Cardboard Cathedral

As I indicated before, the earthquake of 2011 destroyed large parts of the city, killing 185 people and injuring a great many.  During that quake, the tower of the original neo-Gothic Cathedral collapsed.  The aftershocks destroyed rose window and cracked the whole Cathedral like a plate.

A few weeks after the earthquake, a Cathedral staff member saw an article in a design magazine about a Japanese “emergency architect called, Shigeru Ban.  After the Kobe earthquake he had designed a cardboard church to replace the one, which had been destroyed.  He visited Christchurch and agreed to design a cardboard cathedral.  In a little over two years the building was completed.

He spent some time studying the natural resources of Christchurch and ultimately he used all local material.  A large business in the city was the manufacturing of tubes, from toilet paper tubes to large tubes used as casts for cement columns.  The tubes were mounted on some kind of machine that allowed them to spin, similar to a lathe.  As they spun around more material was applied until it reached a certain thickness.  Even after that it was determined that they would not be strong enough to hold up the roof, so four laminated beams are fit inside the tubes.  If you look close at what our guide is holding you will see that it isn’t that thick.  They then coat them with some kind of material like polyurethane that makes them impervious to dampness and temperature changes.  The sides of the building were huge storage containers, the kind you see piled on boats and trains.  They also then became rooms within the church.  Once container is a kitchen, another one is the vestry and he showed us one that is a small chapel.  It has a polished concrete floor and a roof that is made of interlocking polycarbonate sheets. 
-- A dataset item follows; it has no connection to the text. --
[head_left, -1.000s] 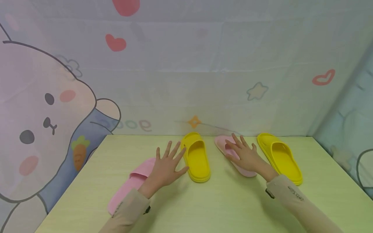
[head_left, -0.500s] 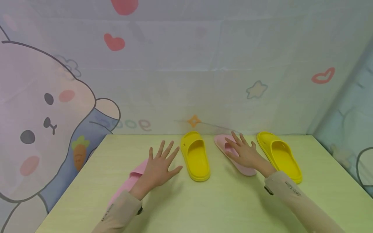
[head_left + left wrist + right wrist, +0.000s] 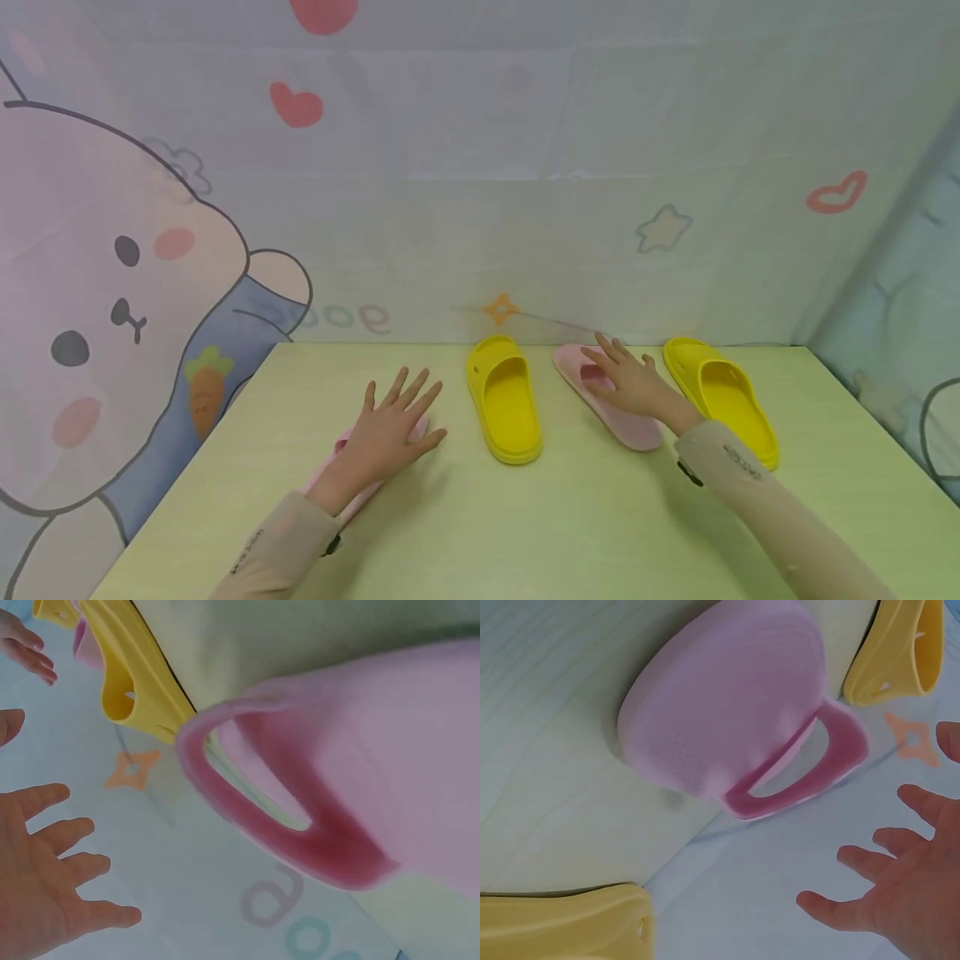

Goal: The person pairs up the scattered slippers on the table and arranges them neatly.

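Observation:
My left hand (image 3: 381,442), fingers spread, hovers over a pink slipper (image 3: 435,750) and covers much of it in the head view. In the left wrist view the fingers stand apart from that slipper's strap. Over the second pink slipper (image 3: 632,432) is my right hand (image 3: 632,385), its fingers spread and slightly bent. The right wrist view shows a gap between these fingers and the slipper's strap. Between the hands lies a yellow slipper (image 3: 512,412), toe toward the back. Another yellow slipper (image 3: 738,412) lies right of the right hand, partly behind the wrist.
All the slippers lie on a pale yellow-green table (image 3: 525,533), toes toward its back edge. Behind it hangs a cloth backdrop (image 3: 480,167) printed with hearts, stars and a cartoon animal. More patterned cloth (image 3: 915,317) rises along the right side.
My left hand has moved left and slightly toward the near edge, uncovering the right side of the pink slipper beneath it. The right hand has barely shifted; the slippers lie where they were.

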### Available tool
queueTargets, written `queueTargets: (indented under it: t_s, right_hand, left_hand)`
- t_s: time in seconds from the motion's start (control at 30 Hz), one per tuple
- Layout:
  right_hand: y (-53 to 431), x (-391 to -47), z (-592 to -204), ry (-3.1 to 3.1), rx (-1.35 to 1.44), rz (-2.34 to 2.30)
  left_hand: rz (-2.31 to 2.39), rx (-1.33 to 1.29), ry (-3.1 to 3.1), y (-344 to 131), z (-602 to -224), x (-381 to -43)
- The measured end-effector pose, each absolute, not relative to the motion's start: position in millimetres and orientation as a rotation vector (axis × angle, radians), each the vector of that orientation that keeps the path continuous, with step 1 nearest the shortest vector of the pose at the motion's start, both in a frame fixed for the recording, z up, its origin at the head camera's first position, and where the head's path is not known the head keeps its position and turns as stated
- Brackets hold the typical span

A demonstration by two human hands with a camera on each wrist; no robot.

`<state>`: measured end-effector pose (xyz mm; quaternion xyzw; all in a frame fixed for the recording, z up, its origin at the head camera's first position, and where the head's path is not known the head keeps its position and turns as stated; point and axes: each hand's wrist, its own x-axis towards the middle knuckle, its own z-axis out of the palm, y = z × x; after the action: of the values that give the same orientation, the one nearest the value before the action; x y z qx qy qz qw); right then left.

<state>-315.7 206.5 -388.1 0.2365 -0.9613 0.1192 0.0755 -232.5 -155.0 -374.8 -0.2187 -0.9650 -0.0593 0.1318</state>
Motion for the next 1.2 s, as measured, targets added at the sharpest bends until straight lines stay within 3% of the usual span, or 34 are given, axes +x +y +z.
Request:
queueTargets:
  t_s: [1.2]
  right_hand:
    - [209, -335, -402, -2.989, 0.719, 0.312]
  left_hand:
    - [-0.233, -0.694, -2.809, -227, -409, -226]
The chairs have an interesting history.  The wood is from a tree that is grown in New Zealand and this particular tree has a very shallow root structure.  In order to survive in the heavy winds, its roots reach the roots of another tree and intertwine with them.  The guide takes from that “everyone coming together”. 

Construction was a little over two years and the cost of the building was around six million New Zealand dollars (4.5 million US)

An interesting fact about the triangular stain glass windows on the Cardboard Cathedral is that prior to the earthquake, a photographer decided to photograph the stain glass windows in the neo-Gothic Cathedral.   He photographed all of the windows, including the Rose Window.  When they discovered this, they took his photos and had parts of them transferred onto the triangular panes of glass that now are mounted on the front of the Cathedral.

Close to the front door is a memorial to the church.  It is a three-sided triangle and you can notice the sides made up of trees with their roots intertwined.  The glass top represents water (or snow capped mountains) which give life and hanging from it is Origami prayer papers.  

I would recommend a visit if ever you visit Christchurch.